É evidente que atravessamos um período de crise do olhar. Que imagens estamos vendo? Que imagens estamos criando? A geração milênio é a concretização do pesadelo de qualquer investigador dos filmes de Argento, que sofreriam para desvendar os mistérios encenados pelos vilões Y: imagens repletas de camadas que, quando escavadas e descortinadas, nada revelam. Como poderiam, se nada tem a esconder? Quando lhes falta a imaginação, lhes falta também o segredo. Vivemos a época da imagem que anula a imaginação e privilegia a prestação de serviço. O termo fan service, que tem origem nos videogames, é o password para a compreensão desse sistema de recompensas que esvazia a tela, largamente utilizado em O Despertar Da Força: o fã das grandes franquias jamais será desafiado ou confrontado com ideias, pois estas raramente servem – precisam ser servidas. Assim, basta o ícone, em seu estado mais elementar, ser colado por cima da imagem, como um retalho (a Millenium Falcon, o C-3PO), é o bastante que a frase, despida de qualquer senso dramatúrgico, seja pichada por cima do ecrã (i´ve got a bad feeling about this) para que o fã tenha satisfação. O afago ao fã, e é preciso logo mais pensar sobre tal figura, suplanta qualquer outra motivação em O Despertar da Força, naquilo que marca o momento em que finalmente um blockbuster sai do armário e se assume como um produto cujo parentesco mais próximo é o videogame, e não o cinema (um jogo precisa, a todo custo, servir ao jogador e lhe proporcionar prazer; o desafio nunca pode ser intelectual; um jogo não cobra entendimento conceitual, apenas de jogabilidade).

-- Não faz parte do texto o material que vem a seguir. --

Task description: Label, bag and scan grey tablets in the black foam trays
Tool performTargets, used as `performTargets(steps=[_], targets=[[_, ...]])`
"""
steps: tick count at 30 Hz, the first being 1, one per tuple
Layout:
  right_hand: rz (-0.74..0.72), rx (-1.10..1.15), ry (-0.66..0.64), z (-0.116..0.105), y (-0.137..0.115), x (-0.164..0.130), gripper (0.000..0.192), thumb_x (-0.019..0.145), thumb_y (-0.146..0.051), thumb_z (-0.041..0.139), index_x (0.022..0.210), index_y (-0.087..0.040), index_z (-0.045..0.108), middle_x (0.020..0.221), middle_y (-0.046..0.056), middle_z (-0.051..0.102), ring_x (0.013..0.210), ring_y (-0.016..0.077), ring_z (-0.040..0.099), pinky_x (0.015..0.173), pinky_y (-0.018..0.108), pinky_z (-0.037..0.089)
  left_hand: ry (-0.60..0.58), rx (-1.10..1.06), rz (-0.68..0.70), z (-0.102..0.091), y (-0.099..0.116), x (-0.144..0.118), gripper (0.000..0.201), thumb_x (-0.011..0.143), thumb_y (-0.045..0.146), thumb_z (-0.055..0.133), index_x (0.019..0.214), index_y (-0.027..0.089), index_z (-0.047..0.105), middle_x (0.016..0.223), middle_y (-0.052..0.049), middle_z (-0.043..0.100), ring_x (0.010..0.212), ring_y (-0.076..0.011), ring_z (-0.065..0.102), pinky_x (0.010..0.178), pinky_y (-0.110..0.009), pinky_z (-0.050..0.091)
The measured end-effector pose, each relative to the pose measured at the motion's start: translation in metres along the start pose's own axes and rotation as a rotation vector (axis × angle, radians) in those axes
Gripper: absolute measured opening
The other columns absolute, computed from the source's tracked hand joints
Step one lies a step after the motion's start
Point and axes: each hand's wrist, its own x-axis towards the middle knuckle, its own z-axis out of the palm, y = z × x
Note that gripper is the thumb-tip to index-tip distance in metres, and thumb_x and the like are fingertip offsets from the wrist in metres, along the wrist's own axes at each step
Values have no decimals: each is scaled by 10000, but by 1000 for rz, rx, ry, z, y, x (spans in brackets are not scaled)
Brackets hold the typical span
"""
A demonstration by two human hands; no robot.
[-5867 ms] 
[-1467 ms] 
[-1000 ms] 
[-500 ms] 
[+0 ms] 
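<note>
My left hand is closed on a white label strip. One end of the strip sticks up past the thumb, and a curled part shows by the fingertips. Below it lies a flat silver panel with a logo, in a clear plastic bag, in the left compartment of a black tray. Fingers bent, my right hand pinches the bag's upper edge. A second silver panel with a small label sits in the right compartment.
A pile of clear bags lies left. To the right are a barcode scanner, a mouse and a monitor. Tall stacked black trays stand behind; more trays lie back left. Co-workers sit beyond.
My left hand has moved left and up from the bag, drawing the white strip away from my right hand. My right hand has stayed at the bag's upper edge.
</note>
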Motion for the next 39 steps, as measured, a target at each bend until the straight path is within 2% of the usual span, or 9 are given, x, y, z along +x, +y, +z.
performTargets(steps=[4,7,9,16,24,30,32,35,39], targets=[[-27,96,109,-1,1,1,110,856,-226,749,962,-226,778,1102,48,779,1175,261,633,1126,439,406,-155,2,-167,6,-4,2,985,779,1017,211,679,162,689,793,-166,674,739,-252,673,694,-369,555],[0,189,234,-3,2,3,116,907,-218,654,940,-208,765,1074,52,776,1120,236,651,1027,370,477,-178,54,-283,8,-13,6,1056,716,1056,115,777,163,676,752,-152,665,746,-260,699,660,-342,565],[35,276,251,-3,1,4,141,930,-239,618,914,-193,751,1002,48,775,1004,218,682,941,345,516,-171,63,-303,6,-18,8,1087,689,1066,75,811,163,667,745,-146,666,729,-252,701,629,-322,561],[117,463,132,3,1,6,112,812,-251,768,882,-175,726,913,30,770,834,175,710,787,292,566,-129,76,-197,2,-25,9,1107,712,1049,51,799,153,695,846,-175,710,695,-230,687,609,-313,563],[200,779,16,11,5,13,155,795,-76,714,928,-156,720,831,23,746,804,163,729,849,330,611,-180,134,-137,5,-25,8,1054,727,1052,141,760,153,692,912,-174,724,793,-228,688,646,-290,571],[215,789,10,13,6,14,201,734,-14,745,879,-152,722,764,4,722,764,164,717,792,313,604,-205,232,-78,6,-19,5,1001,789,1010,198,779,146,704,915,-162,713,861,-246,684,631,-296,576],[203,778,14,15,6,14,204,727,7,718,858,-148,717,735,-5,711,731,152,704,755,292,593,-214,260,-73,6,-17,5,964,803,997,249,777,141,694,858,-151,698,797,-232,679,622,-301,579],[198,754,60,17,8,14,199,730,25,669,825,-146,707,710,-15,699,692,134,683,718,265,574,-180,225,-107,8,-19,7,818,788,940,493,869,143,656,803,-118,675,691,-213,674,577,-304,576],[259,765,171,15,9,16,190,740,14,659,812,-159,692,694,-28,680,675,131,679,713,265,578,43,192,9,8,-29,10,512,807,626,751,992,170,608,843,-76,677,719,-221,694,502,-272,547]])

Desavergonhadamente estruturado de acordo com Uma Nova Esperança e, tendo uma protagonista (mulher) que, fase a fase, torna-se mais poderosa e infalível (muito mais poderosa e infalível que qualquer mocinho anterior), que é acompanhada de Finn, o impotente ex-stormtrooper inofensivo negro trapalhão e Poe Dameron, o latino que representa o novo homem e que, por isso, muito provavelmente terá relações homo afetivas nos próximos filmes, além da presença do elenco principal da trilogia original, em toda sua gloriosa decrepitude física, o episódio VII cerca-se de quase tudo o que é possível para dar certo. É óbvio que não seria outra a atitude da Disney depois de investir 4 bilhões de dólares na compra da Lucasfilm. A atitude seria essa, mas o culpado pelos meios por quais são atingidos tal fim recaem em majoritariamente dois fatores: o politicamente correto e o fã.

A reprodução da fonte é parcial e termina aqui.